What you will do → Only the lines from the top of the material through the line containing "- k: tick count" should be restated, each one exactly.

Stored data →
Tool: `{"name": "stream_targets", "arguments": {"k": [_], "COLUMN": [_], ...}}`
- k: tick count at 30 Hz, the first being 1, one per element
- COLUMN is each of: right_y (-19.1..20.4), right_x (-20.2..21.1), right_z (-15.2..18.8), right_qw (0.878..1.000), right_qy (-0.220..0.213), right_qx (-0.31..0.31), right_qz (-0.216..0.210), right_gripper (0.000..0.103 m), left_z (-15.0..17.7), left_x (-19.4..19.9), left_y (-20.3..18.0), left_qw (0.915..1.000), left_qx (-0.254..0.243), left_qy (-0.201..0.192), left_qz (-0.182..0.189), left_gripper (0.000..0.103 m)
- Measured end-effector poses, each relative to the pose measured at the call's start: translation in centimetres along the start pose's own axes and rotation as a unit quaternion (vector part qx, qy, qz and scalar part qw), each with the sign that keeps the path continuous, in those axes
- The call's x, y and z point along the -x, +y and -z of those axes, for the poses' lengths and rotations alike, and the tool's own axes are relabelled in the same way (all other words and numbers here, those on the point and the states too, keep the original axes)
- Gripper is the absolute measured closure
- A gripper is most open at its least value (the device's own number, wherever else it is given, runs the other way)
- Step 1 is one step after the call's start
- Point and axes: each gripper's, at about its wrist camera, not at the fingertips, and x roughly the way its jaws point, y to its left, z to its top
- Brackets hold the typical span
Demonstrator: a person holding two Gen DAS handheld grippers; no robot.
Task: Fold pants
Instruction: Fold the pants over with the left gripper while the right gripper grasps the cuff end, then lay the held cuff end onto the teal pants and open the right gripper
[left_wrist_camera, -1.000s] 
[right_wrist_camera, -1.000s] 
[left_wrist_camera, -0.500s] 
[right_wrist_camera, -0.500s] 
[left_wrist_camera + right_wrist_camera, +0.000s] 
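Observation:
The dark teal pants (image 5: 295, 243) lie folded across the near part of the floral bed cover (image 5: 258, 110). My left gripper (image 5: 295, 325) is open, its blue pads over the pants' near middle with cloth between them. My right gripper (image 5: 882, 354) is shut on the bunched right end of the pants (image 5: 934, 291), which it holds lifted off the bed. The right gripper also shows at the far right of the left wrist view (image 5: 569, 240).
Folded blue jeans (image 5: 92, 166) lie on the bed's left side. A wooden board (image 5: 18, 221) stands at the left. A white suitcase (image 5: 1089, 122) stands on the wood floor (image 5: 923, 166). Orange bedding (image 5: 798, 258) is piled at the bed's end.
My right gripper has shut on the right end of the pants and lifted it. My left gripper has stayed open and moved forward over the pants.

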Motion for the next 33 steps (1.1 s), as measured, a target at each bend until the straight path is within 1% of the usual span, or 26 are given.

Exercise output →
Tool: `{"name": "stream_targets", "arguments": {"k": [_], "COLUMN": [_], ...}}`
- k: tick count at 30 Hz, the first being 1, one per element

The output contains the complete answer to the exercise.